The output should be every line below, retyped exactly, with no images.
START Dataset section
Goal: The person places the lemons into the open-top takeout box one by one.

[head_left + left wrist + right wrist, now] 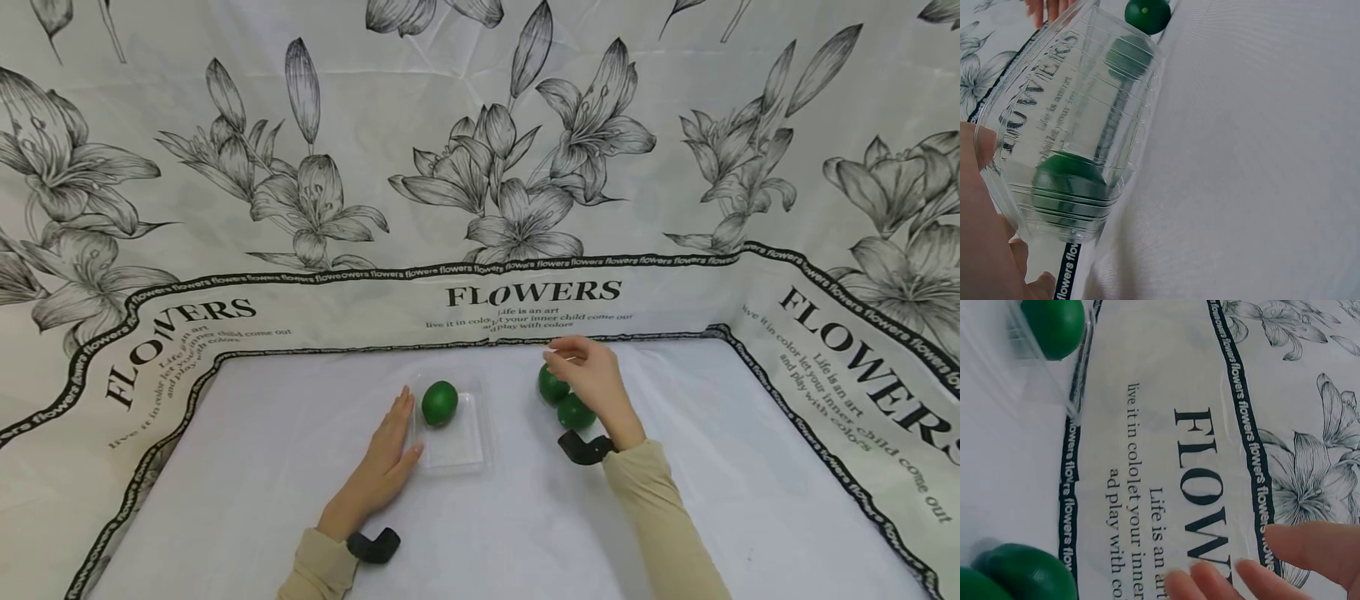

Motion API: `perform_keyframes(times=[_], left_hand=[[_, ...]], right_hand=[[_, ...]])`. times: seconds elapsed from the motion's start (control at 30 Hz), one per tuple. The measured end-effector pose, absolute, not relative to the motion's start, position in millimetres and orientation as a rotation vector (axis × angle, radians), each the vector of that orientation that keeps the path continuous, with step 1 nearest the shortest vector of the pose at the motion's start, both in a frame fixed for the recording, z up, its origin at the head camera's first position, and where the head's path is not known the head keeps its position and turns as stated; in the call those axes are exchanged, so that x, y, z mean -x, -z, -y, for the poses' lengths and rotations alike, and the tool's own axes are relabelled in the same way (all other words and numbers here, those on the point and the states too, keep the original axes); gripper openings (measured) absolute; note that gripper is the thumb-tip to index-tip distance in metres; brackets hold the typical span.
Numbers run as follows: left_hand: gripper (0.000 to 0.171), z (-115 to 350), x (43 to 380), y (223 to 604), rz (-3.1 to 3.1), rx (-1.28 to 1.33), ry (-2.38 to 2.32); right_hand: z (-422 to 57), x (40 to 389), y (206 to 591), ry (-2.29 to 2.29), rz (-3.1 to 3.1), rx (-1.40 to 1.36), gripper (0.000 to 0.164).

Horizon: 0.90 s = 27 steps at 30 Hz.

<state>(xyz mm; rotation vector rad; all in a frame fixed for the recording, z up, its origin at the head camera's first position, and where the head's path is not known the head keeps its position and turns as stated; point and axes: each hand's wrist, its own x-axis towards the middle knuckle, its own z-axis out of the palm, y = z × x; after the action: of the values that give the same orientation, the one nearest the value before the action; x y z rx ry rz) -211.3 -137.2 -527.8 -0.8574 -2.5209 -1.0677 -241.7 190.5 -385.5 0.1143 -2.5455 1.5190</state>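
Note:
A clear plastic container point(459, 463) stands on the white cloth, with one green lime point(439, 403) inside toward its far end. My left hand point(384, 457) rests along the container's left side, its fingers fairly straight. Through the clear wall in the left wrist view, the lime inside point(1067, 187) shows distorted. To the right of the container, two more limes, a far one point(552, 385) and a nearer one point(576, 412), lie side by side. My right hand point(592, 377) hovers over this pair, partly covering them. Its thumb and fingers point(1207, 582) stand apart with nothing between them.
A white cloth point(262, 467) covers the work surface. Behind and at both sides rises a flower-printed fabric wall point(525, 200) with a black lettered border. Each wrist carries a black curved mount, a left one point(373, 546) and a right one point(585, 447).

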Motion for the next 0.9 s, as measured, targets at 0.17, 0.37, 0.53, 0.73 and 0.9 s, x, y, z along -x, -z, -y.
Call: perform_keyframes(times=[0.17, 0.37, 0.53, 0.73, 0.9], left_hand=[[0.066, 137, 211, 527, 2.515, 0.859, 1.075], [0.066, 137, 210, 527, 2.526, 0.844, 1.098], [0.067, 138, 209, 528, 2.545, 0.829, 1.095], [0.066, 138, 210, 528, 2.549, 0.833, 1.092], [0.066, 138, 211, 528, 2.536, 0.85, 1.089]], right_hand=[[-217, 237, 403, -1.483, 2.333, -0.041, 0.028], [-230, 228, 438, -1.65, 2.17, 0.184, 0.035], [-232, 221, 463, -1.812, 2.165, 0.341, 0.048], [-234, 217, 483, -1.951, 2.134, 0.416, 0.053], [-238, 216, 496, -1.936, 2.165, 0.399, 0.056]])
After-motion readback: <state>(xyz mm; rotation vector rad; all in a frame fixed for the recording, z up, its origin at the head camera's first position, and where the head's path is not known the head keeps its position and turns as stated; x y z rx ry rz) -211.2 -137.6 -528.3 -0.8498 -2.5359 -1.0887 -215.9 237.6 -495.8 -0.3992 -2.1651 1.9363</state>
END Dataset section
**Exercise answer:**
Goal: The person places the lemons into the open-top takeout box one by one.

[head_left + left wrist + right wrist, now] 

Motion API: `perform_keyframes(times=[_], left_hand=[[_, ...]], right_hand=[[_, ...]])`. times: seconds elapsed from the motion's start (control at 30 Hz), one per tuple. The measured end-effector pose, absolute, not relative to the motion's start, position in millimetres and orientation as a rotation vector (axis × angle, radians), each the vector of that orientation that keeps the path continuous, with step 1 nearest the shortest vector of the pose at the motion's start, both in a frame fixed for the recording, z up, its origin at the head camera's first position, and where the head's path is not known the head keeps its position and turns as stated; in the call those axes are exchanged, so that x, y, z mean -x, -z, -y, for the poses' lengths and rotations alike, and the tool's own axes are relabelled in the same way (all other words and numbers here, those on the point and the states too, keep the original axes); gripper openings (measured) absolute; note that gripper is the thumb-tip to index-tip distance in metres; brackets hold the typical span.
Numbers run as follows: left_hand: gripper (0.000 to 0.171), z (-115 to 350), x (43 to 380), y (223 to 604), rz (-3.1 to 3.1), rx (-1.28 to 1.33), ry (-2.38 to 2.32); right_hand: z (-422 to 57), x (40 to 389), y (206 to 591), ry (-2.29 to 2.29), rz (-3.1 to 3.1), rx (-1.40 to 1.36), gripper (0.000 to 0.164).

Horizon: 0.90 s = 27 steps at 30 Hz.

<state>(xyz mm; rotation vector rad; all in a frame fixed for the recording, z up, its origin at the head camera's first position, and where the head's path is not known the head keeps its position and turns as stated; point and axes: each hand's wrist, its own x-axis towards the middle knuckle, its own z-axis out of the palm, y = z × x; after the action: of the values that give the same orientation, the one nearest the value before the action; x y z rx ry rz) -211.3 -137.2 -527.8 -0.8574 -2.5209 -1.0677 -241.7 190.5 -385.5 0.1143 -2.5455 1.5190</state>
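Note:
A clear plastic container point(459, 463) stands on the white cloth, with one green lime point(439, 403) inside toward its far end. My left hand point(384, 457) rests along the container's left side, its fingers fairly straight. Through the clear wall in the left wrist view, the lime inside point(1067, 187) shows distorted. To the right of the container, two more limes, a far one point(552, 385) and a nearer one point(576, 412), lie side by side. My right hand point(592, 377) hovers over this pair, partly covering them. Its thumb and fingers point(1207, 582) stand apart with nothing between them.
A white cloth point(262, 467) covers the work surface. Behind and at both sides rises a flower-printed fabric wall point(525, 200) with a black lettered border. Each wrist carries a black curved mount, a left one point(373, 546) and a right one point(585, 447).
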
Motion for the next 0.9 s, as measured, targets at 0.17, 0.37, 0.53, 0.73 and 0.9 s, x, y, z along -x, -z, -y.
Call: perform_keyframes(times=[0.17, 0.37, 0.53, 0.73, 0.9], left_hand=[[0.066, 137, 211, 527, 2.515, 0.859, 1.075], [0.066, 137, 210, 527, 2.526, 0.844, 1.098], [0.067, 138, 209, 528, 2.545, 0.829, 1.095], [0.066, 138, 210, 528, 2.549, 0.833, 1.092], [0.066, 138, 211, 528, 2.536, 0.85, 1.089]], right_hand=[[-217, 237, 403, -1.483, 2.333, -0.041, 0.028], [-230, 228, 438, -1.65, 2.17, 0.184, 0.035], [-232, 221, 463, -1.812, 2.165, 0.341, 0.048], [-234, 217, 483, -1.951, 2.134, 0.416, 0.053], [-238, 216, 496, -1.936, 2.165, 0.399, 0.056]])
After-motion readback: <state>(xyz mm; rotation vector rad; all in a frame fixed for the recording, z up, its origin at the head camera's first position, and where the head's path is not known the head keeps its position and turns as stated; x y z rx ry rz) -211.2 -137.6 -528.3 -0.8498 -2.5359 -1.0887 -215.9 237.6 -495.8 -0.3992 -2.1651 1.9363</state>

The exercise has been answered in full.